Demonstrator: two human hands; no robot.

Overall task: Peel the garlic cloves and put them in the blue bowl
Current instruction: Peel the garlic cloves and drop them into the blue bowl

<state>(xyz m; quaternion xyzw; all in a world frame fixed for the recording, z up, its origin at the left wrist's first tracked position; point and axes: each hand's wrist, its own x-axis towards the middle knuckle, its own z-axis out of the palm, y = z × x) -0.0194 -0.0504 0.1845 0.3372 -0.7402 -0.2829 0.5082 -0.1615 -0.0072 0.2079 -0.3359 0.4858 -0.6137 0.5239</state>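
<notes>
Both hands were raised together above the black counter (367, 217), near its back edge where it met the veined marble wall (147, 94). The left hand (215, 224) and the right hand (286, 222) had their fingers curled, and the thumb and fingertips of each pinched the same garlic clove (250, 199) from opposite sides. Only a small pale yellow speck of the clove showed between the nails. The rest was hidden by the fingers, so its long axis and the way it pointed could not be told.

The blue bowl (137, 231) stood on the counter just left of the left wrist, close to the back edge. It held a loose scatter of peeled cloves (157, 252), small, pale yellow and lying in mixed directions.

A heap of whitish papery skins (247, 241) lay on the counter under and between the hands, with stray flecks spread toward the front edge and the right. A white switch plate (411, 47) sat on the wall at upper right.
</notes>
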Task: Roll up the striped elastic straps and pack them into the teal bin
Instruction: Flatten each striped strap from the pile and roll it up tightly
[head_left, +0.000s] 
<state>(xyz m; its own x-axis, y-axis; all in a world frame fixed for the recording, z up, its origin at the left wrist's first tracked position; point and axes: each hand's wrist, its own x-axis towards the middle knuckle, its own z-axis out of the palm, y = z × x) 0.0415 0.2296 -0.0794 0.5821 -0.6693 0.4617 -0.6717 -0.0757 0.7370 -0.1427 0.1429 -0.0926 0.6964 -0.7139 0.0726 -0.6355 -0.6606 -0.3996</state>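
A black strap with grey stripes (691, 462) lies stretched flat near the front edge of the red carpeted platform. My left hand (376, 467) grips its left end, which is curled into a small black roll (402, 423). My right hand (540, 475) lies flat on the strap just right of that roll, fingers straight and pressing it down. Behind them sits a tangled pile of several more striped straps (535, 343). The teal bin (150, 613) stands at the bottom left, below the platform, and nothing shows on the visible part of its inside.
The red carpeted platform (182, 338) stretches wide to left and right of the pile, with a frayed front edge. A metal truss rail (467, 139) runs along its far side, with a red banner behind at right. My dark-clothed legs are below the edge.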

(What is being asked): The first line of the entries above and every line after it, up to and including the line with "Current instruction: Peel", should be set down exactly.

(Answer box):
Demonstrator: two human hands; no robot.

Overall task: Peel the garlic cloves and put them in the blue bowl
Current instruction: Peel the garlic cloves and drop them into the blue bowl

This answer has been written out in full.